• [YOUR INSTRUCTIONS]
Here the job is to retype the data word for word while leaving the pictures aside.

• [DATA TO PROCESS]

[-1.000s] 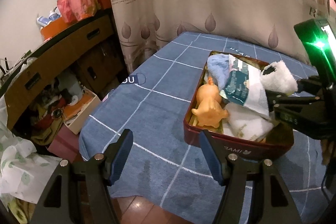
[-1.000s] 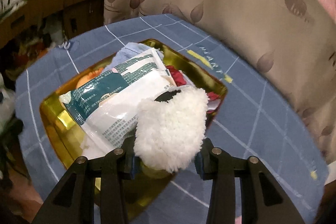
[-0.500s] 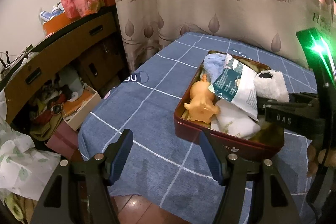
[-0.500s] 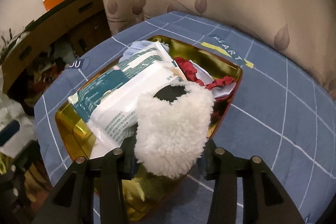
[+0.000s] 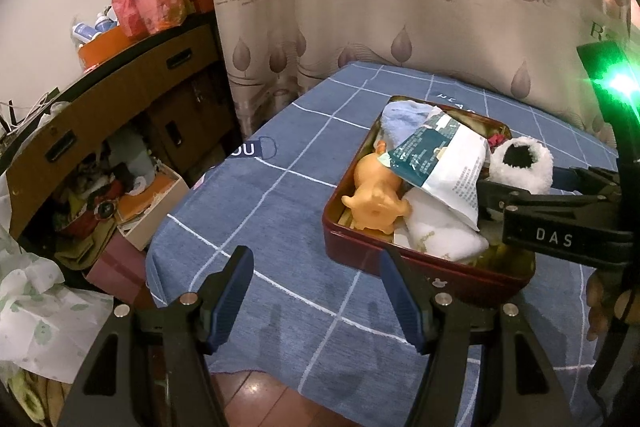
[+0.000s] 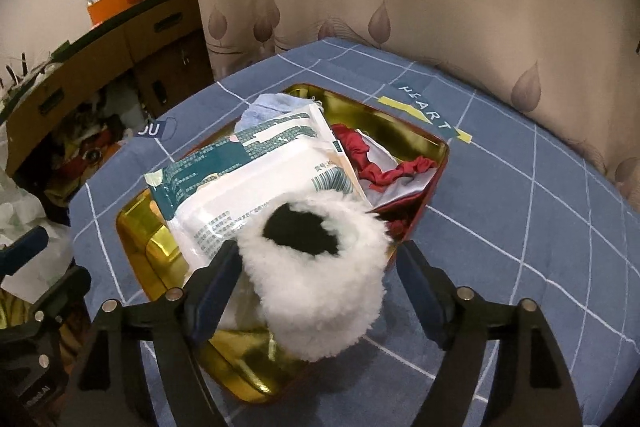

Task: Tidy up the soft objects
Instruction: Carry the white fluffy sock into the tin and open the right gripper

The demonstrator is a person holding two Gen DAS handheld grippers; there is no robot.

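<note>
The right gripper [image 6: 316, 267] has the fluffy white thing [image 6: 320, 279] between its two fingers; the fingers look spread a bit, with the left one touching the fluff and the right one just beside it, so I cannot tell if it is squeezing or has let go; the fluffy thing sits over the near corner of the tin box [image 6: 434, 151], partly over the rim. The left gripper [image 5: 316, 291] is wide open and holds nothing; it hangs above the blue checked cloth [image 5: 256, 203], near the front of the box but apart from it.

The box is very full; a wipes packet [image 6: 256, 183] lies on top, tilted, with a blue cloth [image 5: 396, 123], an orange toy [image 5: 372, 199], a white towel [image 5: 436, 235] and a red scrunchie [image 6: 384, 167] around and under it.

What could go wrong: the fluffy thing is round and light, so if it is dropped on the rim it may roll out onto the cloth; if it is pushed down hard, the slippery packet could slide and tip other things out; the open left gripper could bump the box and shove it.
</note>
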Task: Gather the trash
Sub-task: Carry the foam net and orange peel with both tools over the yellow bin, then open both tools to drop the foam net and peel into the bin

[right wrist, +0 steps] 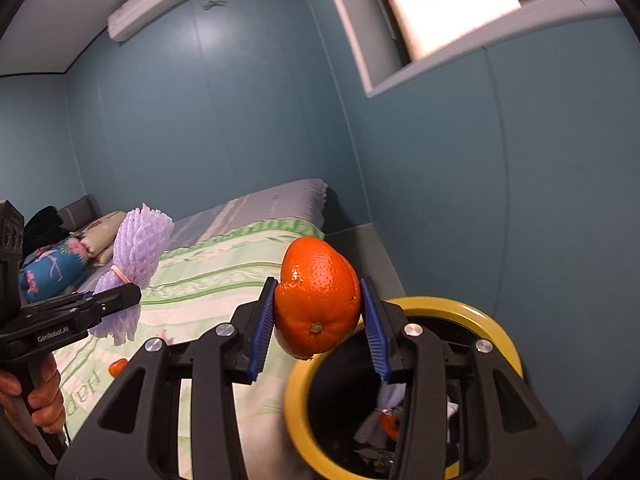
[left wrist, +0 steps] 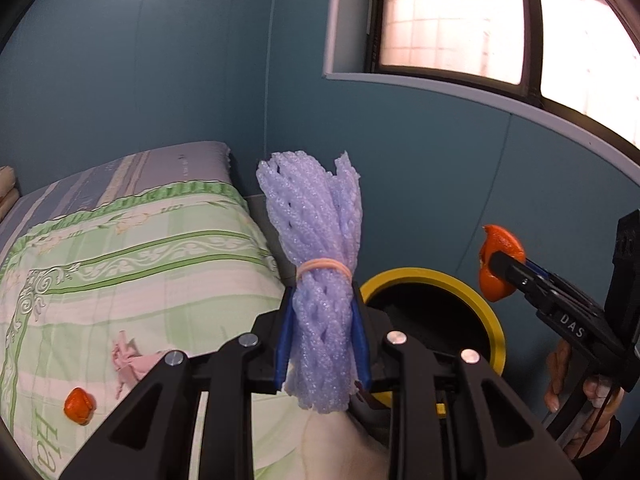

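I have the yellow-rimmed bin (right wrist: 496, 316) beside the bed (left wrist: 120, 248), its mouth just beneath and slightly right of my right claw (right wrist: 318, 312), so that claw is nearer the drop. The right claw is clamped on the orange peel (right wrist: 318, 300). My left claw (left wrist: 322, 332) grips the upright purple foam net (left wrist: 316, 240) left of the rim.

We see teal walls (right wrist: 248, 120), a bright window (left wrist: 460, 20) upper right, an AC unit (right wrist: 154, 2) near the ceiling, and a bed (left wrist: 120, 248) w/ green-striped sheet below.
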`<state>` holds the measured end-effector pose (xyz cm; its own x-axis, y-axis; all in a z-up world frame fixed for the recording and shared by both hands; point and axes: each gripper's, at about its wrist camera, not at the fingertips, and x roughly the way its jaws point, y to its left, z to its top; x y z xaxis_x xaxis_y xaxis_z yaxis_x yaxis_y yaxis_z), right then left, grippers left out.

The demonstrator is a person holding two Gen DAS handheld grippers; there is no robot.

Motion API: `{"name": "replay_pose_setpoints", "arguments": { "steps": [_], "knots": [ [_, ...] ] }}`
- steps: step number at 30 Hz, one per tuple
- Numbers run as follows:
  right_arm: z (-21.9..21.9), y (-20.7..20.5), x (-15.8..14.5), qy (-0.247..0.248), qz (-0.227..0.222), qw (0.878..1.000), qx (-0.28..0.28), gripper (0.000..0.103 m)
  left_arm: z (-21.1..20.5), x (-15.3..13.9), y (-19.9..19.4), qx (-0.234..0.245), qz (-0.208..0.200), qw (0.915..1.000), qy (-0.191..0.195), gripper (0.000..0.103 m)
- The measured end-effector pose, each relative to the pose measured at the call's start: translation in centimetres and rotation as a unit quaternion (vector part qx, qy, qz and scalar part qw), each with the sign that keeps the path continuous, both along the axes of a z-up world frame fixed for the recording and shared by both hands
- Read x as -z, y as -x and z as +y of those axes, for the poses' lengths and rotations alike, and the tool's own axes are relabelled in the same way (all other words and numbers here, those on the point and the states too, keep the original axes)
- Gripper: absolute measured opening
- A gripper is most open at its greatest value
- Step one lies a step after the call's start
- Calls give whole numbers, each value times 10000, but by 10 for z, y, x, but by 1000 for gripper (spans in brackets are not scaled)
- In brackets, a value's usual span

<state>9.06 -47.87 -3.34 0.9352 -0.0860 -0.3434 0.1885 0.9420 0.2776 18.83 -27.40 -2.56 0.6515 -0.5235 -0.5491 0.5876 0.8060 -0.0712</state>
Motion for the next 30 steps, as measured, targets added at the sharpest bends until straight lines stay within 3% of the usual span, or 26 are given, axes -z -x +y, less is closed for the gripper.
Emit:
{"name": "replay_pose_setpoints", "arguments": {
  "steps": [16, 23, 26, 30],
  "knots": [
    [-48, -14, 46, -374, 595, 9964, 481, 39, -84, 45, -10, 512, 412, 9976, -231, 25],
    [-67, -21, 63, -499, 779, 9933, 688, 41, -102, 72, -22, 652, 832, 9942, -222, 25],
    [-72, -24, 69, -501, 867, 9919, 785, 45, -104, 77, -29, 679, 888, 9935, -231, 32],
    [-76, -21, 72, -601, 870, 9906, 867, 55, -98, 81, -32, 618, 936, 9936, -141, 63]
  ]
}}
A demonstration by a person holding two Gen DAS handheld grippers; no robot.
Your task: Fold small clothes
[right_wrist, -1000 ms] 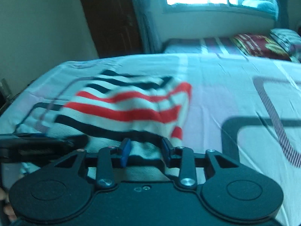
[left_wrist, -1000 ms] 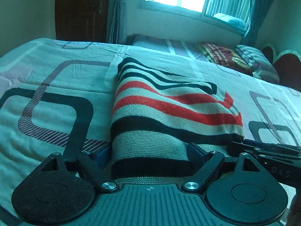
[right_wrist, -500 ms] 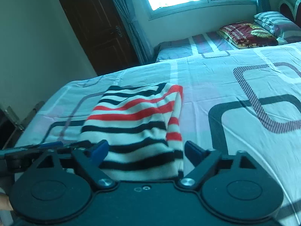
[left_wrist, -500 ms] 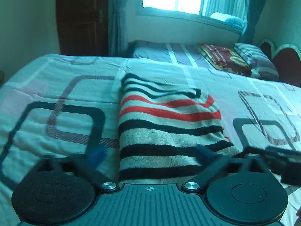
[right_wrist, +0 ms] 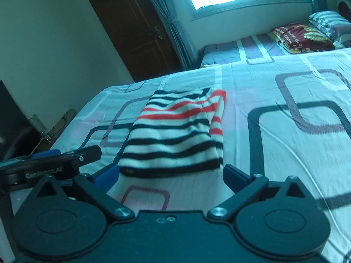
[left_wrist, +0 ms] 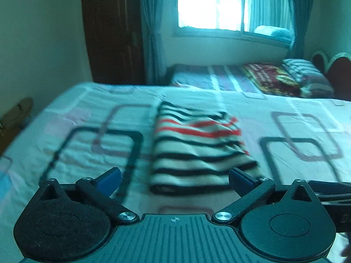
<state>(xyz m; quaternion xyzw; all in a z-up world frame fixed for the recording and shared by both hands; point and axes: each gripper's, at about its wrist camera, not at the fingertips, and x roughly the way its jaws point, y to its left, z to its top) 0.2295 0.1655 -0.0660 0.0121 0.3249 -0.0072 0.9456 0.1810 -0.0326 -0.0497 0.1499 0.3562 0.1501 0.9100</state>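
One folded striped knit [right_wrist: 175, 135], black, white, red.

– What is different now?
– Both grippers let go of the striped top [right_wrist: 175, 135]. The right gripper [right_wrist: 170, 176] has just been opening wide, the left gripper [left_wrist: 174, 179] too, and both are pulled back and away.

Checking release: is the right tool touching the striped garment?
Apart. The right wrist view shows the right tool open, with bare bedsheet between its pads and the striped garment's near edge.
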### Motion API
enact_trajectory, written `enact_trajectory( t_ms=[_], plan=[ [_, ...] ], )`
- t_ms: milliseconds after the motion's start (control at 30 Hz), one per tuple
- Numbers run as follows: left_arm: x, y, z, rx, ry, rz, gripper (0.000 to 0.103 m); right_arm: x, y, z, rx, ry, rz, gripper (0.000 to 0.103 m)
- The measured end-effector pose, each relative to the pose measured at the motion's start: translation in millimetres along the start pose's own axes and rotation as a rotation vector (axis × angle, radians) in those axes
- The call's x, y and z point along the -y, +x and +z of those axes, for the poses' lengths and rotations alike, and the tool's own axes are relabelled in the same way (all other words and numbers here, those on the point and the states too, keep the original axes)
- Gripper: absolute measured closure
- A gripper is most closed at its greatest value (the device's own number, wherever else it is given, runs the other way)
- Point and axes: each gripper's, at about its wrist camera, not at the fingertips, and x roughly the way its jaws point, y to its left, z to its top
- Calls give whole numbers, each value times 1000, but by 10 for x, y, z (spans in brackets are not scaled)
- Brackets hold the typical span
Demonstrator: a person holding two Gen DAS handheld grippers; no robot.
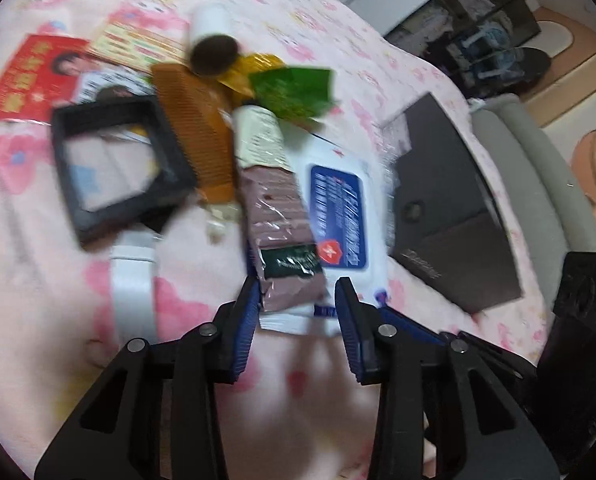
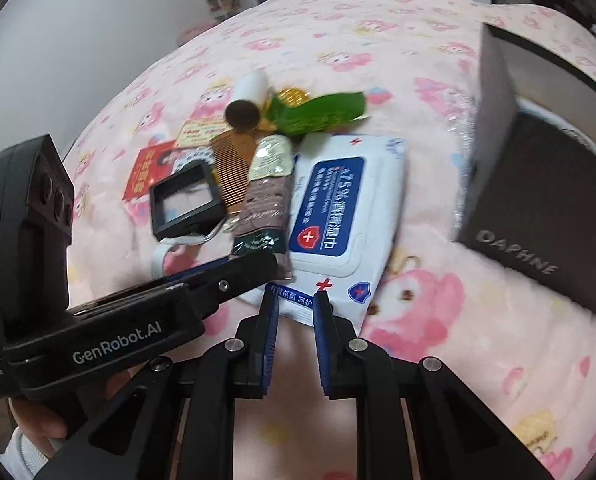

• [FINISHED TASK]
[-1.000s] 
[-1.000s] 
[-0.500s] 
[-0.500s] 
[+0.000s] 
[+0.000s] 

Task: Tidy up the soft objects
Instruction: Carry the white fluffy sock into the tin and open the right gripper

The demonstrator is a person holding two Gen DAS handheld grippers; there is no robot.

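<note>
The right gripper [image 6: 316, 267] has the fluffy white thing [image 6: 320, 279] between its two fingers; the fingers look spread a bit, with the left one touching the fluff and the right one just beside it, so I cannot tell if it is squeezing or has let go; the fluffy thing sits over the near corner of the tin box [image 6: 434, 151], partly over the rim. The left gripper [image 5: 316, 291] is wide open and holds nothing; it hangs above the blue checked cloth [image 5: 256, 203], near the front of the box but apart from it.

The box is very full; a wipes packet [image 6: 256, 183] lies on top, tilted, with a blue cloth [image 5: 396, 123], an orange toy [image 5: 372, 199], a white towel [image 5: 436, 235] and a red scrunchie [image 6: 384, 167] around and under it.

What could go wrong: the fluffy thing is round and light, so if it is dropped on the rim it may roll out onto the cloth; if it is pushed down hard, the slippery packet could slide and tip other things out; the open left gripper could bump the box and shove it.
</note>
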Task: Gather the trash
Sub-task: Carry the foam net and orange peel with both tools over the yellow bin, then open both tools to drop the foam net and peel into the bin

[right wrist, +0 steps] 
[left wrist, +0 steps] 

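I have the yellow-rimmed bin (right wrist: 496, 316) beside the bed (left wrist: 120, 248), its mouth just beneath and slightly right of my right claw (right wrist: 318, 312), so that claw is nearer the drop. The right claw is clamped on the orange peel (right wrist: 318, 300). My left claw (left wrist: 322, 332) grips the upright purple foam net (left wrist: 316, 240) left of the rim.

We see teal walls (right wrist: 248, 120), a bright window (left wrist: 460, 20) upper right, an AC unit (right wrist: 154, 2) near the ceiling, and a bed (left wrist: 120, 248) w/ green-striped sheet below.
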`<state>` holds the measured end-effector pose (xyz cm; its own x-axis, y-axis; all in a z-up world frame fixed for the recording and shared by both hands; point and axes: each gripper's, at about its wrist camera, not at the fingertips, and x roughly the way its jaws point, y to its left, z to its top; x y z xaxis_x xaxis_y xaxis_z yaxis_x yaxis_y yaxis_z), right then left, grippers left out.

The demonstrator is a person holding two Gen DAS handheld grippers; there is no robot.

Motion API: `{"name": "replay_pose_setpoints", "arguments": { "steps": [_], "knots": [ [_, ...] ] }}`
- steps: step number at 30 Hz, one per tuple
- Numbers run as follows:
  right_arm: z (-21.9..21.9), y (-20.7..20.5), x (-15.8..14.5), qy (-0.247..0.248), qz (-0.227..0.222), qw (0.878..1.000), qx (-0.28..0.28), gripper (0.000..0.103 m)
  left_arm: z (-21.1..20.5), x (-15.3..13.9), y (-19.9..19.4), qx (-0.234..0.245), qz (-0.208..0.200), qw (0.915..1.000), qy (-0.191..0.195), gripper (0.000..0.103 m)
- The measured end-effector pose, each relative to the pose measured at the call's start: translation in centimetres and rotation as a unit quaternion (vector part qx, qy, qz and scalar part qw), each with the sign that keeps the path continuous, both along the axes of a z-up world frame fixed for the recording and shared by both hands
- Read x as -z, y as -x and z as +y of those axes, for the poses' lengths and rotations alike, and the tool's own axes are relabelled in the same way (all other words and numbers here, those on the point and the states too, keep the original axes)
- Gripper: absolute measured opening
- A gripper is most open at its greatest value
- Step one lies a step after the call's start
- Calls give whole numbers, each value times 10000, but by 10 for z, y, x, but by 1000 for gripper (spans in brackets are not scaled)
- In brackets, a value's usual span

<state>9.06 -47.87 -3.34 0.9352 -0.0860 -0.3434 0.1885 0.9420 0.2776 18.83 -27.40 -2.56 0.6515 -0.5235 -0.5491 0.5876 0.8060 -0.0712</state>
Motion for the next 30 steps, as measured, targets added at the sharpest bends until straight lines stay within 3% of the usual span, or 26 are given, axes -z -x +y, less is closed for the gripper.
Emit:
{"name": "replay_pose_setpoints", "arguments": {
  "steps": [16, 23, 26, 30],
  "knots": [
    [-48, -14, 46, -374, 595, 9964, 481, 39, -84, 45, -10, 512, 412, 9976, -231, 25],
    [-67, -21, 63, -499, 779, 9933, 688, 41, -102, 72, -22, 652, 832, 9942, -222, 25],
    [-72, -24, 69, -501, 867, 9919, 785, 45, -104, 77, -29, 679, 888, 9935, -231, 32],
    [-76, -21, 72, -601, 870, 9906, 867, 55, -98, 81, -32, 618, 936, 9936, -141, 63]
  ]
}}
A demonstration by a person holding two Gen DAS handheld grippers; no robot.
Your task: Fold small clothes
[right_wrist, -1000 ms] 
[left_wrist, -1000 ms] 
[right_wrist, -500 ms] 
[left_wrist, -500 ms] 
[right_wrist, +0 ms] 
[left_wrist, +0 ms] 
<state>(xyz m; quaternion xyzw; all in a z-up world frame fixed for the recording and shared by both hands; point and axes: each gripper's, at about its wrist camera, not at the fingertips, and x roughly the way its jaws point, y to its left, z to its top) 0.2295 0.1655 -0.0660 0.0121 0.3249 -0.0072 0.9456 0.1810 -0.0326 -0.0497 0.1499 0.3562 0.1501 0.9100</state>
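One folded striped knit [right_wrist: 175, 135], black, white, red.

– What is different now?
– Both grippers let go of the striped top [right_wrist: 175, 135]. The right gripper [right_wrist: 170, 176] has just been opening wide, the left gripper [left_wrist: 174, 179] too, and both are pulled back and away.

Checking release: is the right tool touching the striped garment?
Apart. The right wrist view shows the right tool open, with bare bedsheet between its pads and the striped garment's near edge.
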### Motion API
enact_trajectory, written `enact_trajectory( t_ms=[_], plan=[ [_, ...] ], )`
- t_ms: milliseconds after the motion's start (control at 30 Hz), one per tuple
- Numbers run as follows: left_arm: x, y, z, rx, ry, rz, gripper (0.000 to 0.103 m); right_arm: x, y, z, rx, ry, rz, gripper (0.000 to 0.103 m)
- The measured end-effector pose, each relative to the pose measured at the motion's start: translation in millimetres along the start pose's own axes and rotation as a rotation vector (axis × angle, radians) in those axes
- The call's x, y and z point along the -y, +x and +z of those axes, for the poses' lengths and rotations alike, and the tool's own axes are relabelled in the same way (all other words and numbers here, those on the point and the states too, keep the original axes)
- Gripper: absolute measured closure
- A gripper is most closed at its greatest value (the device's own number, wherever else it is given, runs the other way)
- Point and axes: each gripper's, at about its wrist camera, not at the fingertips, and x roughly the way its jaws point, y to its left, z to its top
- Calls give whole numbers, each value times 1000, but by 10 for x, y, z (spans in brackets are not scaled)
- Brackets hold the typical span
Demonstrator: a person holding two Gen DAS handheld grippers; no robot.

An answer has been given, and the exercise is complete.